A Semma de Santarém classificou a área como “zona urbana” e havia licenciado a obra em 2022.

Publicado em 2 de fevereiro de 2026 às 21:32

Casa foi erguida em Área de Preservação Permanente e invadindo a faixa de areia. 
Casa foi erguida em Área de Preservação Permanente e invadindo a faixa de areia.  Crédito: Divulgação MPF-PA

O Ministério Público Federal (MPF) acionou a Justiça Federal contra o proprietário da obra de uma casa, construída em Área de Preservação Permanente (APP) no Bairro Jardim das Seringueiras, no município de Alter do Chão, no Pará. O órgão cobra a demolição do imovel e o pagamento de multa.

A residência pertence ao médico Telmo Moreira Alves, e segundo o MPF, foi erguida em Área de Preservação Permanente e invadindo a faixa de areia, com as águas do lago indo até o limite do terreno durante as cheias. Por isso, o orgão pede a paralisação imediata, a demolição, a recuperação da área degradada e o pagamento de R$ 500 mil, por danos morais coletivos.

A Secretaria Municipal de Meio Ambiente de Santarém (Semma) informou que a obra foi licenciada em 2022 e classificou a área como zona urbana consolidada, o que permitiria APP de 30 metros.

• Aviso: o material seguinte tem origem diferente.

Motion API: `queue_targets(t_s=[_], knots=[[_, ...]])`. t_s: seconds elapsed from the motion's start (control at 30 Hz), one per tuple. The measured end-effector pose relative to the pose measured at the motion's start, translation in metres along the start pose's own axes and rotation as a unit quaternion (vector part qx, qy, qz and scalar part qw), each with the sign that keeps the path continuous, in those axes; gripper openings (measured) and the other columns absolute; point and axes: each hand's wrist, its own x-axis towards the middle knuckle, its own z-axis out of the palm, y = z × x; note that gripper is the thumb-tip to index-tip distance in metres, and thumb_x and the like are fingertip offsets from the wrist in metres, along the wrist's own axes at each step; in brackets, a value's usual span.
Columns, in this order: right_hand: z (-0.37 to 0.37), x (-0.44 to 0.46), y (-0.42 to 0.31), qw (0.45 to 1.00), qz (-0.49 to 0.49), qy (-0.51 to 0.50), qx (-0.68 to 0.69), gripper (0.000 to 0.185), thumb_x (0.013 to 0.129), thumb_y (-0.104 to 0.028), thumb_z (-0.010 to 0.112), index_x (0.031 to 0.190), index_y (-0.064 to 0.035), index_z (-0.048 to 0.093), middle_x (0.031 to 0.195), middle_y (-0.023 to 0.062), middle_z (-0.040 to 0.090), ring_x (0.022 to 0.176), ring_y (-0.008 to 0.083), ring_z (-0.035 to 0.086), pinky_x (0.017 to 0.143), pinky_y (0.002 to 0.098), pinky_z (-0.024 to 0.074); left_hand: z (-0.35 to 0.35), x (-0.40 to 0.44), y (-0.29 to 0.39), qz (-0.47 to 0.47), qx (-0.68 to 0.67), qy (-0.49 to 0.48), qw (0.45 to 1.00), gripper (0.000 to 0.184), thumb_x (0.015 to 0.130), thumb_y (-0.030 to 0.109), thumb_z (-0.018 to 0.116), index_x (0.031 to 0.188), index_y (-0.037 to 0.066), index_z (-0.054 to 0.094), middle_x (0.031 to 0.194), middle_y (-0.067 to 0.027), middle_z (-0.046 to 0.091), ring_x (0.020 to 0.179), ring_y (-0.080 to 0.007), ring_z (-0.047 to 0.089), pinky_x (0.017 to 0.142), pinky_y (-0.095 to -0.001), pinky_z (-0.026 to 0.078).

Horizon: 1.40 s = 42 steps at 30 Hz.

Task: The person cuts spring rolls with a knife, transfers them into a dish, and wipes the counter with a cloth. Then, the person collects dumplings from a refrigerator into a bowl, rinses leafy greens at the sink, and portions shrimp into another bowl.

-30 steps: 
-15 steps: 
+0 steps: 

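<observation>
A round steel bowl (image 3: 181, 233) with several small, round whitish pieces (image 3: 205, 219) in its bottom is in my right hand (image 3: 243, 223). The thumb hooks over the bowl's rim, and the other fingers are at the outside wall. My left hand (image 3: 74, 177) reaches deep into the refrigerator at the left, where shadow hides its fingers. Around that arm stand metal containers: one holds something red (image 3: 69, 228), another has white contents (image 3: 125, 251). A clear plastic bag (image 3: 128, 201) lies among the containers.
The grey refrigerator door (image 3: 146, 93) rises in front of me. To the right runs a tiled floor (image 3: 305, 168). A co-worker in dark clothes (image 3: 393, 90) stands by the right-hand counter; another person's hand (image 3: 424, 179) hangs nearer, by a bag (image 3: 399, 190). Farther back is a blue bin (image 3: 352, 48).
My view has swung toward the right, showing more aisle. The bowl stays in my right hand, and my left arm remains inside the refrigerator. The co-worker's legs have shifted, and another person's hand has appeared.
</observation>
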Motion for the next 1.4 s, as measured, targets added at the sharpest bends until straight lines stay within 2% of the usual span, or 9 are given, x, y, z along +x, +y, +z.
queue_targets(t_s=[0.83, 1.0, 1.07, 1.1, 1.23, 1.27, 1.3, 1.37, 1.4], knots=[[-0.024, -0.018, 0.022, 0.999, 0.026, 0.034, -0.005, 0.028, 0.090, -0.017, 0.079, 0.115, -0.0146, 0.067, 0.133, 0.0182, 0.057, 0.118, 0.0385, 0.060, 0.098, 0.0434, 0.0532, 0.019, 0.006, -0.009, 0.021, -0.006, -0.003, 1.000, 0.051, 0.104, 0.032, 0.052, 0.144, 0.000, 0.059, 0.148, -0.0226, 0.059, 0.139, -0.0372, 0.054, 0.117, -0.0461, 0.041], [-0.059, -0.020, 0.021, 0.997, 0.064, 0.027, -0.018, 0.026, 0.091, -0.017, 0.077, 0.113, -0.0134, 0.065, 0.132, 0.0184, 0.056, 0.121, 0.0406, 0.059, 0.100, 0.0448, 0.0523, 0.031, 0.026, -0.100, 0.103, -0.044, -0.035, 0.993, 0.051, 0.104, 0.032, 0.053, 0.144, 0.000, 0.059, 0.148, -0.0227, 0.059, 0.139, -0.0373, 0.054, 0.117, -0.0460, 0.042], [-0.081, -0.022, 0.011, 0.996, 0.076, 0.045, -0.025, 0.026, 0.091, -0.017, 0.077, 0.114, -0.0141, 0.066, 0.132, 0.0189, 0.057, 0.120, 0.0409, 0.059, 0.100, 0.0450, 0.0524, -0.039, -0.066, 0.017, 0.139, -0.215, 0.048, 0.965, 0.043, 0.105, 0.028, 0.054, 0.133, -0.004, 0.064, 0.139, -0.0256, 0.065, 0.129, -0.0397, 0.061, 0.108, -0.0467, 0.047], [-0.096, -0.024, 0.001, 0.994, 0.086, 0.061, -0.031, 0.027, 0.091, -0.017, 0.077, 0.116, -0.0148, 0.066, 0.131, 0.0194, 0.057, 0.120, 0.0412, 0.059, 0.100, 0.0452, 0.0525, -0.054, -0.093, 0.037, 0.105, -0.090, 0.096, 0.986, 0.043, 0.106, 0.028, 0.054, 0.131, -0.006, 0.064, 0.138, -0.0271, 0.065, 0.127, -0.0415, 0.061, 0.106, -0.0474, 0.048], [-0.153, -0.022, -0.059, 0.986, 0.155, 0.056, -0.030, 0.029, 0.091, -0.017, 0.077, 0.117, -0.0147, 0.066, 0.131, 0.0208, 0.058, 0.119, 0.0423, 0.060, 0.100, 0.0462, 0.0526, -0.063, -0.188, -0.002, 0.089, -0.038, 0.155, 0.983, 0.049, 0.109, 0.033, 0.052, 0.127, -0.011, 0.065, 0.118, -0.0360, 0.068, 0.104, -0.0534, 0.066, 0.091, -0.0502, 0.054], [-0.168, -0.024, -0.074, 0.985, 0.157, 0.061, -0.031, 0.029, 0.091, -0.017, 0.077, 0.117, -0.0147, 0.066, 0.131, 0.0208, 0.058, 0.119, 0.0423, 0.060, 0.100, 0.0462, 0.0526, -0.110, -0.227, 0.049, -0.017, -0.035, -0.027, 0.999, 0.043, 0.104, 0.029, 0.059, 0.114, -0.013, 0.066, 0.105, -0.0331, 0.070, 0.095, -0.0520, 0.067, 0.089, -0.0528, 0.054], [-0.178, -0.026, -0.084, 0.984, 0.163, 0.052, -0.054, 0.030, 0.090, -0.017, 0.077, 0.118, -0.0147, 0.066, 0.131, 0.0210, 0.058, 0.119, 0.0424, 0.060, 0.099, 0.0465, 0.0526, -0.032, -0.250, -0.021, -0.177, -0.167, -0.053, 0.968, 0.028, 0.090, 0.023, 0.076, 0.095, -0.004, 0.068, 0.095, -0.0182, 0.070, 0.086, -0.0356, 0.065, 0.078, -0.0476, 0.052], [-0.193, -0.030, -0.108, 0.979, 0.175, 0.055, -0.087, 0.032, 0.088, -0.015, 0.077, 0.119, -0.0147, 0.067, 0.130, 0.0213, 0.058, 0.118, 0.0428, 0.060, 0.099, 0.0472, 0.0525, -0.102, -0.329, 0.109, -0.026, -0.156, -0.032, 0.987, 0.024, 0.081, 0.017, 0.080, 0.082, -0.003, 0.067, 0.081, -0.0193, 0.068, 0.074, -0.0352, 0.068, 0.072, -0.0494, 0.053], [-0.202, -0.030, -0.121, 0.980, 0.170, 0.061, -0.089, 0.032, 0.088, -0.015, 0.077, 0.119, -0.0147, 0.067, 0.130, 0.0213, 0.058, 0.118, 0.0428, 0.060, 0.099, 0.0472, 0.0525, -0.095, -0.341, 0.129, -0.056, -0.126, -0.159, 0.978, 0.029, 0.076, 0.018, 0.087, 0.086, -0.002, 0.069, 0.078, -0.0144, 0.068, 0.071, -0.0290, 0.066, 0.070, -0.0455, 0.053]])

O MPF contesta essa classificação. O procurador Adriano Augusto Lanna de Oliveira afirma que, para ser urbana consolidada, precisa haver sistema viário implantado, drenagem, esgotamento sanitário, água potável, energia elétrica e coleta de resíduos.

Laudos e vistorias apontaram baixa antropização, ruas sem asfalto e características rurais. Assim, o MPF defende a regra geral do Código Florestal para lagos com mais de 20 hectares, com faixa de APP de 100 metros.